• **PROBLEM TO SOLVE**
From the first line of the data through the line containing "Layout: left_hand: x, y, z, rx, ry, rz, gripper", return each line exactly.

• **DATA SECTION**
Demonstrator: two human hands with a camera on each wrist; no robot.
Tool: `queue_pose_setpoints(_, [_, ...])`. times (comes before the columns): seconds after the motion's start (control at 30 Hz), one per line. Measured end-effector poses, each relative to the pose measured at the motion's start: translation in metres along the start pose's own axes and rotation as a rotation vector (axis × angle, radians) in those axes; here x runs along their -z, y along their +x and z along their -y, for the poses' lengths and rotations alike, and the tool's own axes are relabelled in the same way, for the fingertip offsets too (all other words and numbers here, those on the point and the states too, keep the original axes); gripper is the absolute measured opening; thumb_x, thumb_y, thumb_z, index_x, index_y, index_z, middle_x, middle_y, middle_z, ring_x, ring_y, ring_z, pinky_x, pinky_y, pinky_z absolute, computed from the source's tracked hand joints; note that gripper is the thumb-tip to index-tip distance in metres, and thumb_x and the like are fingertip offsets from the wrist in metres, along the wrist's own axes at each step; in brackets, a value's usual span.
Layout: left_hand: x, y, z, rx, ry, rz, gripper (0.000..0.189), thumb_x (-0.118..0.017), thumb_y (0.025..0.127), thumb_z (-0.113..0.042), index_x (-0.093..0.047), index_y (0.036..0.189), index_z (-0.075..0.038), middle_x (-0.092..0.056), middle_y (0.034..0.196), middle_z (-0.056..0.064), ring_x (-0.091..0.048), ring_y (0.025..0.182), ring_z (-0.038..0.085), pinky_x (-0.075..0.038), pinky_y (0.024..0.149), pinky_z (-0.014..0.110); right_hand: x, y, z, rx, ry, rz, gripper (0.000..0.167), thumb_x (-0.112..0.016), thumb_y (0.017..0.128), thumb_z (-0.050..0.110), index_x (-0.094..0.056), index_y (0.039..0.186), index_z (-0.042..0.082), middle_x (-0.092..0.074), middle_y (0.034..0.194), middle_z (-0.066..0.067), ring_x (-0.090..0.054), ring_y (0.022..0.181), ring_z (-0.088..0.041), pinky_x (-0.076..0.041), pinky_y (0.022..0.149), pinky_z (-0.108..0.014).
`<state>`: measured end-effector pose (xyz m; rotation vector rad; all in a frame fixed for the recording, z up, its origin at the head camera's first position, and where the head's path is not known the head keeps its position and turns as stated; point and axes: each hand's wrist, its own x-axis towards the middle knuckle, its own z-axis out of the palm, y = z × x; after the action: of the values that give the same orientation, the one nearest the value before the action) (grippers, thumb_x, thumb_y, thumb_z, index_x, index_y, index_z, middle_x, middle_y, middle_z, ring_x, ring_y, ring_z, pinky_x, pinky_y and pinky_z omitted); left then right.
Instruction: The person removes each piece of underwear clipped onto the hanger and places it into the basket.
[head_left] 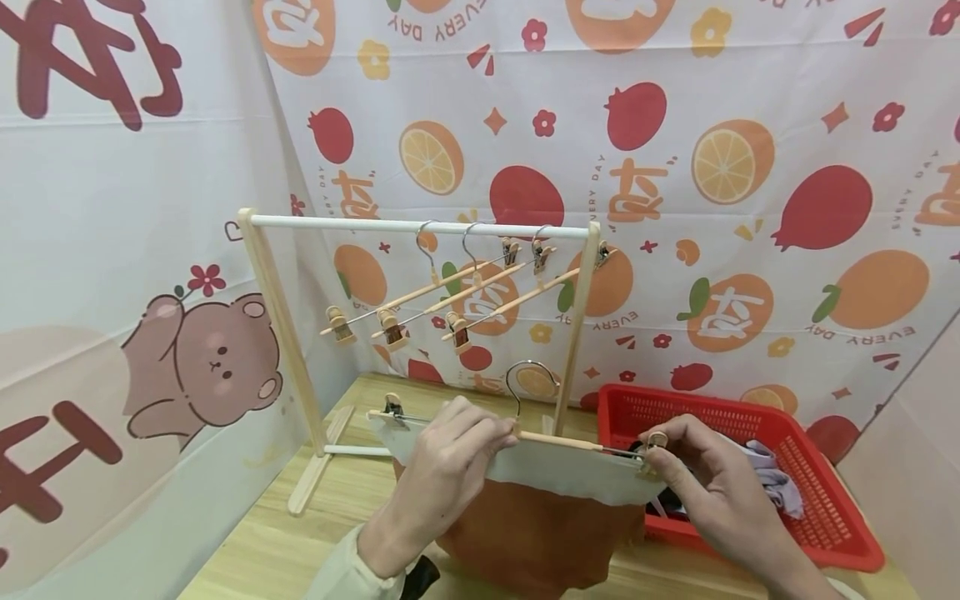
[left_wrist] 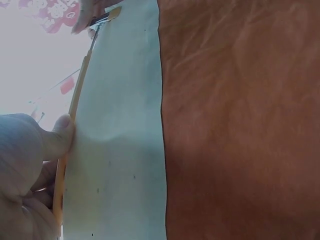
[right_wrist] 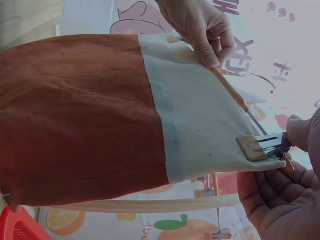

• **WRITTEN RESPONSE**
Demonstrator: two human hands with a camera on each wrist; no robot.
Tool: `queue_pose_setpoints(_, [_, ...])`. times (comes before the columns): seconds after the motion's start (control at 30 Hz), one per line. Measured end-effector poses, each relative to the pose measured at the motion's start: translation in metres along the start pose's own axes and rotation as a rotation vector (axis × angle, radians) in those axes; here x runs along their -z, y along their +x and z along their -y, for the poses' lengths and rotations alike, and the tool's own axes are relabelled in the same way, for the fingertip offsets too (all other words and numbers here, those on the point and the states too, keep the original axes); gripper is the absolute measured opening; thumb_x, thumb_y, thumb_z, index_x, index_y, index_z, middle_x, middle_y, middle_z, ring_x, ring_y, ring_z, pinky_x, pinky_y, pinky_z absolute, computed from the source's tracked hand joints; note that gripper is the thumb-tip to index-tip distance in metres, and thumb_x and the like are fingertip offsets from the wrist in metres, along the wrist's own axes at each step; in brackets, a value's usual span.
Layout: left_hand: x, y, z, rx, ry, rz, gripper (0.000..0.189), thumb_x (-0.118..0.017), thumb_y (0.025..0.127), thumb_z (-0.113..0.042), index_x (-0.093..0.047), index_y (0.036..0.189), index_z (-0.075..0.038), middle_x (-0.092..0.056), middle_y (0.034..0.196), middle_z (-0.056..0.064), ring_x (-0.091..0.048), ring_y (0.025..0.182), ring_z (-0.038..0.085), pinky_x (-0.075..0.038), pinky_y (0.024..0.149), pinky_z (-0.014..0.110); right_hand: x, y, z, rx, ry, rz, gripper (0.000..0.167), thumb_x (-0.112..0.016), thumb_y (0.017..0.128), thumb_z (-0.050..0.110), index_x (-0.094..0.056), index_y (0.039..0.186), index_z (-0.042..0.082), middle_x (-0.092..0.074), middle_y (0.034..0.194), middle_z (-0.066..0.067), ring_x (-0.090..0.054), ring_y (0.022..0.181), ring_z (-0.088..0.041), pinky_x (-0.076..0.041), pinky_y (0.022..0.149), pinky_z (-0.108..0.014).

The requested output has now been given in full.